--- Work item ---
Sift the material for lines containing "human", and return them.

Start of Extracted material

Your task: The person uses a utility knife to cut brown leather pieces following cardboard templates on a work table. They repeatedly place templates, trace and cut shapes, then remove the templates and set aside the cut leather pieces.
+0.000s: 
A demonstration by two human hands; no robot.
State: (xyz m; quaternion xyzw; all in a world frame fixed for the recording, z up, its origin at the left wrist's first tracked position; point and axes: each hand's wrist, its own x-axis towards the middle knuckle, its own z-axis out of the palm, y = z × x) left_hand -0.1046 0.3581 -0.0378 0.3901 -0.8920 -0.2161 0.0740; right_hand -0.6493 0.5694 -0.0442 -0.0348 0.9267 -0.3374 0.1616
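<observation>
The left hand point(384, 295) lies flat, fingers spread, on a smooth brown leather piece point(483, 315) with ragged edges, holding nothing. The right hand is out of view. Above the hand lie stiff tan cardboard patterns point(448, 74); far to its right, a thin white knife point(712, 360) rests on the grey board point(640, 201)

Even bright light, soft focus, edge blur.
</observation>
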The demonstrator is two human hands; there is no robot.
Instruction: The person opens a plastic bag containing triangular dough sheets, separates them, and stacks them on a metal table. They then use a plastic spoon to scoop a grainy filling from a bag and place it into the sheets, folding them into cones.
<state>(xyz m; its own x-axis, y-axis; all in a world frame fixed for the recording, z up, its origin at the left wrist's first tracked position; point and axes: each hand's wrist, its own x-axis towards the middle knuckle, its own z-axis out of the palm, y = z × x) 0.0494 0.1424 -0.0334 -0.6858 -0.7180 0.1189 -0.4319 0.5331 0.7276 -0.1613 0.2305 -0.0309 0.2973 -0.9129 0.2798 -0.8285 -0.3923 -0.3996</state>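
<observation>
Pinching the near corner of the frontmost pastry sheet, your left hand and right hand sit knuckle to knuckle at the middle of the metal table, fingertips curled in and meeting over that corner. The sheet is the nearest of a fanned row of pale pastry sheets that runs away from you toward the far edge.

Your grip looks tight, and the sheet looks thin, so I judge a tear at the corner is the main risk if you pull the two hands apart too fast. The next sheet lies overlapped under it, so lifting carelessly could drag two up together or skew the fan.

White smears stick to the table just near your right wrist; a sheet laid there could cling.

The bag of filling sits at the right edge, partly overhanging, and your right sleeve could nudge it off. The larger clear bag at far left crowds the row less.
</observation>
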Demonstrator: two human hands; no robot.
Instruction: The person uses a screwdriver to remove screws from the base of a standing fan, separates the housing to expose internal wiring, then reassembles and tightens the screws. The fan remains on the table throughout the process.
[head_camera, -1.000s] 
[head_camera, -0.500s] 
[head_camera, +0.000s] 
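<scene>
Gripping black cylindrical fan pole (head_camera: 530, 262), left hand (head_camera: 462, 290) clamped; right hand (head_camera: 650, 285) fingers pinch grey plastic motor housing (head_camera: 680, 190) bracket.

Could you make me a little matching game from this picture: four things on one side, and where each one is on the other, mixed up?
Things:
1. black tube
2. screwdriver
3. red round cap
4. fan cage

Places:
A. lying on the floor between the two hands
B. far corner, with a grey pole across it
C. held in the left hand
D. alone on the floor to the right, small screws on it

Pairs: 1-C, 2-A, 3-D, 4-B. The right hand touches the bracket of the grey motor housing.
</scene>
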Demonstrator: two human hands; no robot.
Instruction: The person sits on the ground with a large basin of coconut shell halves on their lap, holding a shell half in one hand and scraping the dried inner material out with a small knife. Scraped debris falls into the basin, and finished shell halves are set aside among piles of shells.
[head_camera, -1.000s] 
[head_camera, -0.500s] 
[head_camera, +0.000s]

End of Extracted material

--- Exercise output ---
A demonstration by two human hands; no robot.
The demonstrator is two human hands; there is no robot.
Demonstrator: two human hands; no robot.
Demonstrator: two human hands; no robot.

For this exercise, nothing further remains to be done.